■ Task details: In the data below, reproduce everything exactly except the images.

■ Information supplied:
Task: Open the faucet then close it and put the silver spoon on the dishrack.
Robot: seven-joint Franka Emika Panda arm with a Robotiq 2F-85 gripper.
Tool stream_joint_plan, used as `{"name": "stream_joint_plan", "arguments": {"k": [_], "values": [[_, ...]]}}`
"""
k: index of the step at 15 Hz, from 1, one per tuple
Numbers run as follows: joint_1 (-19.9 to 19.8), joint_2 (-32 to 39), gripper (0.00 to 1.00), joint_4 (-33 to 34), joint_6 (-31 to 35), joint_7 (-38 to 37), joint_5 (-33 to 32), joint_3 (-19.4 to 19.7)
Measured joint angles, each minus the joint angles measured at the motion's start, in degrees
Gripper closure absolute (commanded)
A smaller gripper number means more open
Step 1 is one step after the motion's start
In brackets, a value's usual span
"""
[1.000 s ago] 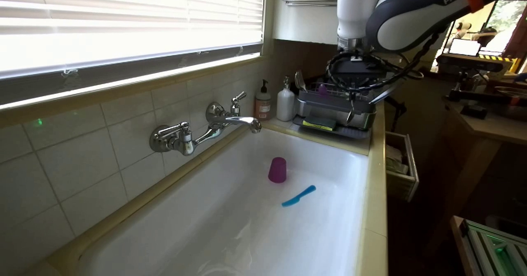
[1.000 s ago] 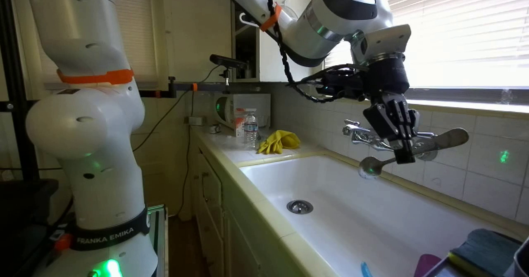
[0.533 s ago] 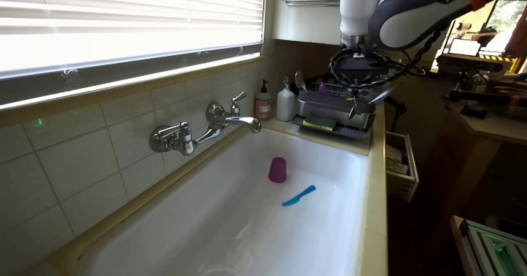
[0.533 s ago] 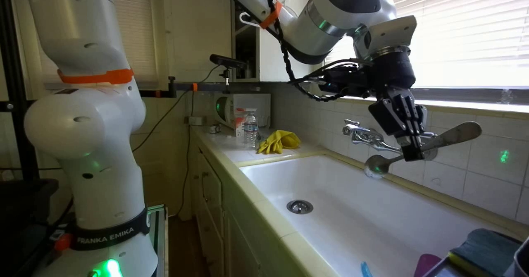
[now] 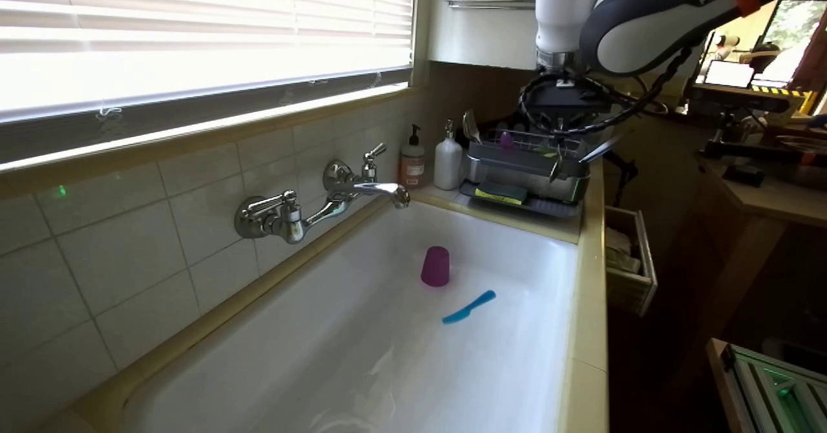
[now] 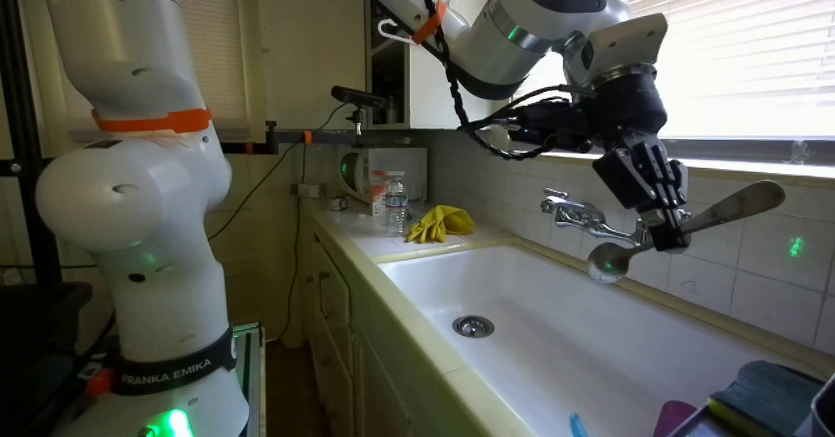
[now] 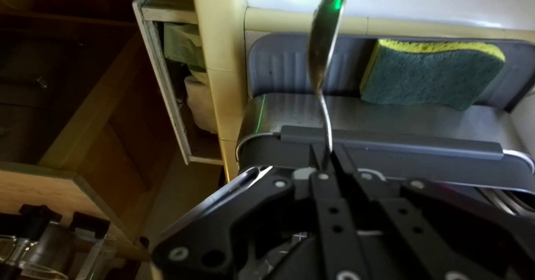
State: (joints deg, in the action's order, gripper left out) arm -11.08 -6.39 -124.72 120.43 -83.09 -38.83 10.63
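the faucet [image 5: 334, 205], apart from the dishrack [image 5: 517, 165], shows no flow, so it is probably off, though whether it was opened first cannot be told. what seems left is laying the silver spoon [image 7: 319, 64] down: it hangs tilted, bowl lower, in the air by the dishrack's edge, not yet set on it. the gripper [image 7: 328, 156] grasps the silver spoon's handle, jaws nearly together, no contact with the dishrack to be made out

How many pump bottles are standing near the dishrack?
2, in an exterior view: the black-topped bottle by the wall, and the white bottle between it and the dishrack. Others may be hidden behind the dishrack.
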Motion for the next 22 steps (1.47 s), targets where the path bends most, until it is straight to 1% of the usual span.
{"name": "stream_joint_plan", "arguments": {"k": [6, 10, 15, 22], "values": [[-2.1, 0.2, 0.99, 2.0, 0.0, -1.9, -5.9, 0.3], [-2.5, 0.9, 0.99, 3.1, 0.1, -4.7, -11.6, 0.4], [-2.6, 3.6, 0.99, 4.4, 0.2, -10.2, -20.1, 0.9], [-2.6, 8.0, 0.99, 6.9, 0.3, -17.3, -28.1, 2.4]]}}
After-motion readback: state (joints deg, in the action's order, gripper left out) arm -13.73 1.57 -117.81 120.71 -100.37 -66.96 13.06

■ Exercise response:
Task: Open the faucet then close it and put the silver spoon on the dishrack.
Robot: seven-joint Franka Emika Panda arm with a Robotiq 2F-85 gripper.
Tool stream_joint_plan, used as `{"name": "stream_joint_plan", "arguments": {"k": [_], "values": [[_, ...]]}}`
"""
k: index of the step at 15 Hz, from 1, one per tuple
Numbers run as follows: joint_1 (-19.9 to 19.8), joint_2 (-32 to 39), gripper (0.00 to 1.00), joint_4 (-33 to 34), joint_6 (-31 to 35), joint_7 (-38 to 37), joint_5 (-33 to 32), joint_3 (-19.4 to 19.7)
Measured joint angles, each minus the joint angles measured at the motion's start, in degrees
Gripper closure absolute (commanded)
A smaller gripper number means more open
Step 1 is one step after the motion's start
In brackets, a value's usual span
"""
[1.000 s ago] 
[1.000 s ago] 
[0.533 s ago] 
[0.533 s ago] 
[now] 
[now] 
[now] 
State: (joints deg, in the action's order, gripper left out) arm -11.08 -6.39 -124.72 120.43 -83.09 -38.83 10.63
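the faucet [image 5: 334, 205], apart from the dishrack [image 5: 517, 165], shows no flow, so it is probably off, though whether it was opened first cannot be told. what seems left is laying the silver spoon [image 7: 319, 64] down: it hangs tilted, bowl lower, in the air by the dishrack's edge, not yet set on it. the gripper [image 7: 328, 156] grasps the silver spoon's handle, jaws nearly together, no contact with the dishrack to be made out

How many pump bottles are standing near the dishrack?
2, in an exterior view: the black-topped bottle by the wall, and the white bottle between it and the dishrack. Others may be hidden behind the dishrack.
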Motion for the next 22 steps (1.47 s), targets where the path bends most, until it is straight to 1% of the usual span.
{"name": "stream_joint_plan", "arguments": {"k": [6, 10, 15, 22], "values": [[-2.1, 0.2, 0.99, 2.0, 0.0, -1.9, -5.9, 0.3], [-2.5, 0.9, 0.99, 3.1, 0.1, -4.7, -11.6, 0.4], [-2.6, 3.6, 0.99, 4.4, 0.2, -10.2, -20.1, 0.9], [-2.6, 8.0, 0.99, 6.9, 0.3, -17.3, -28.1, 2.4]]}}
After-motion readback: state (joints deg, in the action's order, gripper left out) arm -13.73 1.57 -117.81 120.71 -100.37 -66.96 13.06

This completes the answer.